Konuya dönelim. Yoksul olduğu her zaman öne sürülen ileri gelenler, yüklü bağışlarda bulundular. Ömer, dört bin dirhem gümüş para getirip, mal varlığının yarısı olduğunu söyledi. Ebubekir de dört bin dirhem; Abdurrahman b. Avf,  sekiz bin dirhemlik sermayesinin yarısını verdi. Osman üç yüz deve, yüz at bağışlayıp, ayrıca bin altın lirayı da Muhammed’in önüne koydu. Ümmü Sinan el-Eslemiyye şöyle anlatır: "Hz. Ayşe'nin evinde resulullahın önüne serilmiş bir örtü gördüm ki üzerinde bilezikler, bazubentler, halhallar, yüzükler, küpeler, develerin ayaklarını bağlayacak bir takım kayışlarla, kadınlar tarafından gönderilen ve savaşta işe yarayabilecek bir takım şeyler bulunuyordu" (Vâkıdî, Meğâzî, III, 991, 992).

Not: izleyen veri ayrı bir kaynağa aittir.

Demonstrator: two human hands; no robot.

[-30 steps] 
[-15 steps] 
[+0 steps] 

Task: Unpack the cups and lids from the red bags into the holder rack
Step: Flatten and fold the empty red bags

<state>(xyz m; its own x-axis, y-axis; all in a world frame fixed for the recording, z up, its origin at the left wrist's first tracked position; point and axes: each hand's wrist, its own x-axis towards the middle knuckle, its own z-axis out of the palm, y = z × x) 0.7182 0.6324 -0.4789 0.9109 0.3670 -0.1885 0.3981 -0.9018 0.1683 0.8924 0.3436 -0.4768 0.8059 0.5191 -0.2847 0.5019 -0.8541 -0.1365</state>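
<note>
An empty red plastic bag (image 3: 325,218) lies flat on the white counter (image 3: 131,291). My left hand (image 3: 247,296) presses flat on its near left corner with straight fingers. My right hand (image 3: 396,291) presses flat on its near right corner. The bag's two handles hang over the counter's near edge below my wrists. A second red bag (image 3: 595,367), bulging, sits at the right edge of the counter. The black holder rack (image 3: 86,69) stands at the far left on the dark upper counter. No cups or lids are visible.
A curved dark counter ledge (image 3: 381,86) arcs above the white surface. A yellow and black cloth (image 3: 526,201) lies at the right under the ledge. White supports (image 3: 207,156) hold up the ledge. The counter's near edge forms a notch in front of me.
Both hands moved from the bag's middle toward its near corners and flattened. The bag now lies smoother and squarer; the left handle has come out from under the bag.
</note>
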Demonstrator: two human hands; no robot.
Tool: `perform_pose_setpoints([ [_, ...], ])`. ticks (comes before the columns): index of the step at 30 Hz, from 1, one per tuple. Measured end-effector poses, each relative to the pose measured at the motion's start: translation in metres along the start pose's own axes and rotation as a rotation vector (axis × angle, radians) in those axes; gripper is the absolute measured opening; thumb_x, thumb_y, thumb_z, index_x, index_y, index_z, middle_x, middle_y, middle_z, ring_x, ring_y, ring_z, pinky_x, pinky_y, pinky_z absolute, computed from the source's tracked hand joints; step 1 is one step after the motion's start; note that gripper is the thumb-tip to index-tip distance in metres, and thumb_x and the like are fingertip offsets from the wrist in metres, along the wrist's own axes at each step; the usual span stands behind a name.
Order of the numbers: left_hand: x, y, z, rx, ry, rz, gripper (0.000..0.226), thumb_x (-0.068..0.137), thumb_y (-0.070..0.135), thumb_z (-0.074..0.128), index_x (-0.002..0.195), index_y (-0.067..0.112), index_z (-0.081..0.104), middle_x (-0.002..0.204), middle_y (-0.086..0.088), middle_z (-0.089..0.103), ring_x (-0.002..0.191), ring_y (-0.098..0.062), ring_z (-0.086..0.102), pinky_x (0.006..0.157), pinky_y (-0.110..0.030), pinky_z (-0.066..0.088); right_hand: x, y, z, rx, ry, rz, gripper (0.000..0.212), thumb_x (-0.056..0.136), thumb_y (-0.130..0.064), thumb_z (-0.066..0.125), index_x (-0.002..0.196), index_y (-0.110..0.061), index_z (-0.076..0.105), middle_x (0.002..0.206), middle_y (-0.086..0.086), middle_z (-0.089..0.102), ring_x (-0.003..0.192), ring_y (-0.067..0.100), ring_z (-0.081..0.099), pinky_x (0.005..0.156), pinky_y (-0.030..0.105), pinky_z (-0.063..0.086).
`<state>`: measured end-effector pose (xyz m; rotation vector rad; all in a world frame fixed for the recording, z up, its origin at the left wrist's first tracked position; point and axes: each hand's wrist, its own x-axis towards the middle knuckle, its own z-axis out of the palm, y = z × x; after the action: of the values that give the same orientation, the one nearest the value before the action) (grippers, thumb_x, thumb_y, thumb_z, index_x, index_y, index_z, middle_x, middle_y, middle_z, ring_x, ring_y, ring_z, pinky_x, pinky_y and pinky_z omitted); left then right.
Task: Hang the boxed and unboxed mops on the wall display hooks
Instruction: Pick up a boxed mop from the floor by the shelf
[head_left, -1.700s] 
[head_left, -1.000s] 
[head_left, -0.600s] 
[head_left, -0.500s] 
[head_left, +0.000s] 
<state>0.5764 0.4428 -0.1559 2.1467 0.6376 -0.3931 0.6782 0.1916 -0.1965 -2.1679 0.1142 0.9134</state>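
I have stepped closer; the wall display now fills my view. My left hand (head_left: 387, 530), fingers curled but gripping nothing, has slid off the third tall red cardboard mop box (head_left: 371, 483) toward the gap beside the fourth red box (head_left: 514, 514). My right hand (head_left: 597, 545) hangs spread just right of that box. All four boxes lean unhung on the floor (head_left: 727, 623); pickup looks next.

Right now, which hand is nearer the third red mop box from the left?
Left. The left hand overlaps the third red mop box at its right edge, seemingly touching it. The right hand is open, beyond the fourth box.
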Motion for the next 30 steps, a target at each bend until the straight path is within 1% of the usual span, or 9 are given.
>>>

“Muhammed kırk bin kişilik Bizans ordusunu oyuncak mı sanıyor? Bu savaşın ganimeti de olmaz, zaferi de…” diyenlerin toplandığı Yahudi Suveylim’in evi yakılıyor, içindekiler damdan atlayarak zor kurtuluyorlar. (İbn İshak, İbn Hişâm, Sîre, IV, 160; Diyarbekri, Hâmis, II, 124).

Gülünç Sonuç
Bu konu hakkında söylenilecek ve söylenilmesi gereken pek çok şey varsa da; uzatıp dağıtmadan Tebük seferine dönelim. Muhammed’in ordusu yarı gönüllü, yarı gönülsüz yola çıkar. Güneş bir yandan, susuzluk bir yandan, yolun uzunluğu bir yandan; ordu zor duruma düşer. Üstelik Bizans ve Arapların kırk bin kişilik bir ordusu olduğuna da inanmaktalar. Bir süre sonra kırk bin kişilik ordu karşısında savaşmayı göze alamayan Muhammed, türlü bahanelerle geriye döner. Uydurulan bahanelerin biri duydukları haberin asılsız çıktığı, ötekisi de Şam’da veba salgını olduğudur. Günümüz dinci kesiminin iddiası daha da gülünç: “Tebük seferiyle, Müslümanlar askeri güçlerini büyük bir orduyla, 40000 kişilik Bizans- Arap ordusuna karşı koyabileceklerini gösterdiler.” Oysa Medineliler çölden çıkıp Şam’ın yakınına bile varamadan geriye döndüler ki kimlere ne göstersinler, kimlere gözdağı verebilsinler?

Olayın Gerçek Yüzü ve Düşünceler
Düşünmeyi bilenler bu olaydan çok ders çıkarabilirler. Kuran ayetleri ve hadislere bakarak, şöyle bir yaklaşım getirilebilir: O günün Müslümanları inançlarında samimi değiller. İnançlarını kılıç zoruyla ve Muhammed’in ganimet vaatleri üzerine kurmuşlar. Kendilerine duyurulan savaş ayetleri bile fazla etkili olamamış, çünkü savaşın kazanılıp ganimet toplamanın olanaksız olduğunu biliyorlar. Bu yüzden bazıları birer bahane bulup, mal ve parayla bu “kutsal savaşa” katılmak istemiyorlar. Muhammed’in, tutsak alıp paylaşacakları taze sarı kızlar vaadi bile çok ilgi görmüyor. Muhammed’in Uhut, Bedir, Hayber savaşlarını Allah’ın ve meleklerin yardımlarıyla kazandıklarını,  bu savaşı da Allah’ın yardımıyla kazanacaklarını söyleyip, ayetler göstermesi bile işe yaramıyor. Madem, önceki savaşlarda Allah ve melekler yardım etti; Tebük’te de yardım ederdi. Muhammed’in kendisi buna inanıyor muydu? İnansaydı, geri dönmezdi.

İşte böylece, gülünç bir sonuçla, Muhammed’in sarışın taze kızlar ve iştah kabartan ganimet beklentisi suya düşmüş oldu.